* About this exercise
Reproduce only what lies between the first line of the material below and the line containing "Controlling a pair", with both of those lines included and every line kept exact.

**** Available data

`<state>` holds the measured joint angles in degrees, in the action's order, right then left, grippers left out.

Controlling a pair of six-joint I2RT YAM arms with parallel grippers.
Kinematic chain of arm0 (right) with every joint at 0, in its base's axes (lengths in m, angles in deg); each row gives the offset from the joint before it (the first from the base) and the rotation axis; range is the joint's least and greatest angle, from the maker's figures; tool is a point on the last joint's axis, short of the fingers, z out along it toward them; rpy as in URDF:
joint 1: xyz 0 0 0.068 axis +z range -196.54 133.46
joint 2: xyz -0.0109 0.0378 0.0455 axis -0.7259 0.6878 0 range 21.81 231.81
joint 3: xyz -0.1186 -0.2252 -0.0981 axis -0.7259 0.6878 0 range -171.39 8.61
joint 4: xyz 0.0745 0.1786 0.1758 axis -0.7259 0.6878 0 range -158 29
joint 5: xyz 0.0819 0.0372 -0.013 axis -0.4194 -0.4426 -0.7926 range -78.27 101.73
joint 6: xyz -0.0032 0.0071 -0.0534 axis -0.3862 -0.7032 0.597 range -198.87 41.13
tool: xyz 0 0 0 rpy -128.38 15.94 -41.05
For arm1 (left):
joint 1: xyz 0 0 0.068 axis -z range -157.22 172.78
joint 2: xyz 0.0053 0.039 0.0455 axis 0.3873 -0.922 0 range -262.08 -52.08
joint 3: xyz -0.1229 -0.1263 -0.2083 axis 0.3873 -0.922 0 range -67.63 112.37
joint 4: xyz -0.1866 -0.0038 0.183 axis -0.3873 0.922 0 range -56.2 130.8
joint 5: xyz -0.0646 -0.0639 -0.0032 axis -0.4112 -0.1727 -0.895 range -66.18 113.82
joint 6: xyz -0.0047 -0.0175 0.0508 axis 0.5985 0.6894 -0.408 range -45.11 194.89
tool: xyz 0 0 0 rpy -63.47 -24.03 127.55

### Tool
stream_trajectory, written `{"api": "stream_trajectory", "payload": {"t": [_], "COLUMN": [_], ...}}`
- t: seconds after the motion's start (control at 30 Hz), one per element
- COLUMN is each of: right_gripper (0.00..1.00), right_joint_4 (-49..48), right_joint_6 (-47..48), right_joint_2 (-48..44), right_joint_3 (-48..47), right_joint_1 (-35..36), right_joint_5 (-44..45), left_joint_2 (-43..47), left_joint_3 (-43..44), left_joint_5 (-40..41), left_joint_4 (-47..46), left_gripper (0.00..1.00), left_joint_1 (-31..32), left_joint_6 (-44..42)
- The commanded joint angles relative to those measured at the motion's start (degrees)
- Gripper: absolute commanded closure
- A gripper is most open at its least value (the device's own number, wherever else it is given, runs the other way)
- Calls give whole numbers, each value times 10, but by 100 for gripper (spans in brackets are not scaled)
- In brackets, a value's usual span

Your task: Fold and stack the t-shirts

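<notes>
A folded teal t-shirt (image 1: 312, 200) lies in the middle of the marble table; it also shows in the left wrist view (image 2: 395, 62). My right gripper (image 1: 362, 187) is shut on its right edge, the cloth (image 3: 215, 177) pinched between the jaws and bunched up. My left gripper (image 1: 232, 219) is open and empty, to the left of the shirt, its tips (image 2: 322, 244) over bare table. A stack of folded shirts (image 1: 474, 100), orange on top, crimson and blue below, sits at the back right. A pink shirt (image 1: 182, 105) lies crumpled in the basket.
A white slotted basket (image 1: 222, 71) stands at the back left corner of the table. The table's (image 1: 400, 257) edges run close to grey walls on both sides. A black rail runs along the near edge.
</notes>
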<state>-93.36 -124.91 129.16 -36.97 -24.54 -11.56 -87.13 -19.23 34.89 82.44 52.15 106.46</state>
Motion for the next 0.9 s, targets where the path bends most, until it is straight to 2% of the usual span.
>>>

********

* Result of this task
`<state>` holds the measured joint angles in degrees, in the action's order, right then left, grippers left out.

Controlling a pair of six-joint I2RT YAM arms with parallel grippers.

The response is complete as it stands.